Supplied information.
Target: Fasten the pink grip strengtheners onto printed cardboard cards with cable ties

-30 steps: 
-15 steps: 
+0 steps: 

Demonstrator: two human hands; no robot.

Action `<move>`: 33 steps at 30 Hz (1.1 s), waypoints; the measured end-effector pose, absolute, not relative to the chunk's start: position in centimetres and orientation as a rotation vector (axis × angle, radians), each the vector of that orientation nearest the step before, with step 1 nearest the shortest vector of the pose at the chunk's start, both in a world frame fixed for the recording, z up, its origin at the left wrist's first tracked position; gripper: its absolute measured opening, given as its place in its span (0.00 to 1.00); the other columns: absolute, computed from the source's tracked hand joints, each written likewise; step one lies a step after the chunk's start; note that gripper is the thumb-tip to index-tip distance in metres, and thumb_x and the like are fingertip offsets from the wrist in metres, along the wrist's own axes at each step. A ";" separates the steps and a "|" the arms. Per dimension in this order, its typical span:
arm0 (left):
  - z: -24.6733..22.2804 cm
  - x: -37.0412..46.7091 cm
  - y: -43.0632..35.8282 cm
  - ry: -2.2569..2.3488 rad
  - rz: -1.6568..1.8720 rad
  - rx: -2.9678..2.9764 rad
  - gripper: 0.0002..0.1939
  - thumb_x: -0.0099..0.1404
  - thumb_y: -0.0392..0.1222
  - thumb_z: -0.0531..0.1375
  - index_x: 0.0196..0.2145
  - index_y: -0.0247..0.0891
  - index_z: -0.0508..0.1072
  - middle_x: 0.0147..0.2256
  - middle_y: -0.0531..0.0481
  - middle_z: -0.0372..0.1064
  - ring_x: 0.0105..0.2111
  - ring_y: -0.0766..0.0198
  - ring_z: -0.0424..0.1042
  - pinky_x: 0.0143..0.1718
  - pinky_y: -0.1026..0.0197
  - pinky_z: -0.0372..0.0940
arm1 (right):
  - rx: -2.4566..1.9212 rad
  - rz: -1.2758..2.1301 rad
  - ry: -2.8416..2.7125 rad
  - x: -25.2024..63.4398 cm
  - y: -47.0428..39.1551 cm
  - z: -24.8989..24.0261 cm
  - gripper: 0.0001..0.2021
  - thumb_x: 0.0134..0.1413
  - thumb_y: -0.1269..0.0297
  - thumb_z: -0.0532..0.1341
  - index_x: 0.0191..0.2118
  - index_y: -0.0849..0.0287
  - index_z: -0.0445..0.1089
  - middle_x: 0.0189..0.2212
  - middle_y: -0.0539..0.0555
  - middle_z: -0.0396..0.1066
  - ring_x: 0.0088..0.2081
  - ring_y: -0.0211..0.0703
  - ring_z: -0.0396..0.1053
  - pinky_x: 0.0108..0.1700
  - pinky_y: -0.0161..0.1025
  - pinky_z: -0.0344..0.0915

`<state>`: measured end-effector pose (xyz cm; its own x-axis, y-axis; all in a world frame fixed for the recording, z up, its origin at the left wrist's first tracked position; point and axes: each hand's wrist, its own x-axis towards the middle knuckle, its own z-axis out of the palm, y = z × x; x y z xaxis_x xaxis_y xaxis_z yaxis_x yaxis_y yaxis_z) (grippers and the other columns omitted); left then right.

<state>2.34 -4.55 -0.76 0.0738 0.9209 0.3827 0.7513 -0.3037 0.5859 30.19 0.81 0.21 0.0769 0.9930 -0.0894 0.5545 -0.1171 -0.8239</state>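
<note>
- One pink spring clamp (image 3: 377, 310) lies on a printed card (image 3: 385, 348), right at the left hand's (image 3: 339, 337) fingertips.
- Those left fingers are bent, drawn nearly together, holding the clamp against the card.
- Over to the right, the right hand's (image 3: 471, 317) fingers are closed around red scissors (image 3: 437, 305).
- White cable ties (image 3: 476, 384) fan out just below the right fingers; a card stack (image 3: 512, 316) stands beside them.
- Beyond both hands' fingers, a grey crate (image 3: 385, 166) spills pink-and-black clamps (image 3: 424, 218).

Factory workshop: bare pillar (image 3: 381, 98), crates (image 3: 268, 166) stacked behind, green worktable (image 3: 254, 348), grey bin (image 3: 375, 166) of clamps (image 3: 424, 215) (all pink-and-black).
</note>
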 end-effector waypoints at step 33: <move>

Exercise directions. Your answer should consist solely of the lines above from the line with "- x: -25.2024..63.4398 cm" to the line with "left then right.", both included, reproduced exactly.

Solved exercise.
  - x: -25.2024..63.4398 cm
  - y: -47.0428..39.1551 cm
  - z: -24.8989..24.0261 cm
  - gripper: 0.0001..0.2021
  - thumb_x: 0.0134..0.1413
  - thumb_y: -0.1269..0.0297
  - thumb_z: -0.0532..0.1341
  - index_x: 0.0191..0.2118
  - index_y: -0.0849..0.0287
  - index_z: -0.0445..0.1089
  - middle_x: 0.0189..0.2212
  - middle_y: -0.0539..0.0555
  - middle_z: -0.0396..0.1066
  - ring_x: 0.0088..0.2081
  - ring_y: -0.0211..0.0703
  - ring_z: -0.0396..0.1053
  - pinky_x: 0.0108..0.1700
  - pinky_y: -0.0161..0.1025
  - pinky_z: -0.0344..0.0915

`<state>`: measured end-effector pose (xyz cm; its own x-axis, y-axis; all in a world frame fixed for the recording, z up, its origin at the left wrist's first tracked position; point and axes: each hand's wrist, its own x-axis towards the middle knuckle, its own z-axis out of the palm, y = z × x; x y z xaxis_x xaxis_y xaxis_z yaxis_x yaxis_y yaxis_z) (grippers and the other columns omitted); left then right.

There is no more output to give.